Am Wochenende wird Stephen King in der "New York Times Book Review" Thomas Harris' Buch dafür preisen, daß es so geschickt die Grenze zwischen Popthriller und Literatur verwischt. Die Tageskritik der "New York Times" hingegen betraute ihren einfältigsten Rezensenten mit der Besprechung von "Hannibal", und ihm ist diese Ironie ebenso entgangen wie der Wechsel in Thomas Harris' Tonfall, wenn er von Hannibal Lecter erzählt. Dann verläßt er nämlich die distanzierte Perspektive des Erzählers und fällt in die intimere Wir-Form, die uns die Titelfigur so nahebringt, daß wir völlig in ihren Bann geraten.
Hannibal Lecter ist der erotischste Massenmörder seit Dracula.
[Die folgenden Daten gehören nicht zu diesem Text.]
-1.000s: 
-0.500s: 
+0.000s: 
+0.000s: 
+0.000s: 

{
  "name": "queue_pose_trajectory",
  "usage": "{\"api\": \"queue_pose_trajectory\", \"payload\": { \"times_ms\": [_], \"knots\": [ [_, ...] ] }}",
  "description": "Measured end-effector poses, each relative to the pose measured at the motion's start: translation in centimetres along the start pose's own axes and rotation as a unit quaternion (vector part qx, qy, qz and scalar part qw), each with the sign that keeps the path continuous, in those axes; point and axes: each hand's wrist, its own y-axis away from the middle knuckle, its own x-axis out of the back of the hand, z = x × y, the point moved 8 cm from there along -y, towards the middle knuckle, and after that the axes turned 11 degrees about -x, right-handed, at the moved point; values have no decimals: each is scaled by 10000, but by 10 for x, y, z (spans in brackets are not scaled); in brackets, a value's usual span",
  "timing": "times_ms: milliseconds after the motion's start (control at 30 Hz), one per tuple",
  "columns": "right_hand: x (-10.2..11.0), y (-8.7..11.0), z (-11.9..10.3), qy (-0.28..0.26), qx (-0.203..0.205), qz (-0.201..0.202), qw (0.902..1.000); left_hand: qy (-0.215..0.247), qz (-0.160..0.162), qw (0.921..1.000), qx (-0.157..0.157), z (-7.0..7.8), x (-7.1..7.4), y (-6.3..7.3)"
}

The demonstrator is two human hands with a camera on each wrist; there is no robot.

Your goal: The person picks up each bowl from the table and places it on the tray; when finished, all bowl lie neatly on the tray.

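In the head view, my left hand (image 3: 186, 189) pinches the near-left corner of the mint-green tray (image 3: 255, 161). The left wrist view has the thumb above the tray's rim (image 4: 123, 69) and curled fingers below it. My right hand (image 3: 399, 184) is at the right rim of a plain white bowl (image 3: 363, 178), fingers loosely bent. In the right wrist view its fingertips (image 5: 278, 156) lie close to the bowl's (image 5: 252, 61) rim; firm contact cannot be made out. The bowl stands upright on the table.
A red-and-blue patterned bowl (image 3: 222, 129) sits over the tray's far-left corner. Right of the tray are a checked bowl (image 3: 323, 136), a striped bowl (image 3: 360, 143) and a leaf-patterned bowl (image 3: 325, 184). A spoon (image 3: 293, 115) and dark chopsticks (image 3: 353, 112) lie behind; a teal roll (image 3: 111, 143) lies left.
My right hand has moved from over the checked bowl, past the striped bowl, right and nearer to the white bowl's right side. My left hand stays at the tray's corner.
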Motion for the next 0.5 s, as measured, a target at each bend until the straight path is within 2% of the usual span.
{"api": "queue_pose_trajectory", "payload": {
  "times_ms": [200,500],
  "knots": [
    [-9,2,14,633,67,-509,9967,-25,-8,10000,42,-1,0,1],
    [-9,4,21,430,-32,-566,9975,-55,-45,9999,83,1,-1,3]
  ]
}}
Seine Eleganz ist unwiderstehlich, und so hängen wir gleichsam an seinen Lippen, ob er uns von Dantes erstem Sonett erzählt oder von den Schwierigkeiten beim Zubereiten frischen Hirns, das ohne eine Nacht in Marinade unter den Händen weniger geübter Köche zerfallen würde. "The Morbidity of the Soul" sollte das Buch ursprünglich heißen, bis der Verlag entschied, das sei zu depremierend. Es wäre ein passender Titel gewesen, passend für Hannibal und all die anderen Figuren und auch für uns, die wir hoffen, ihm bald wieder zu begegnen.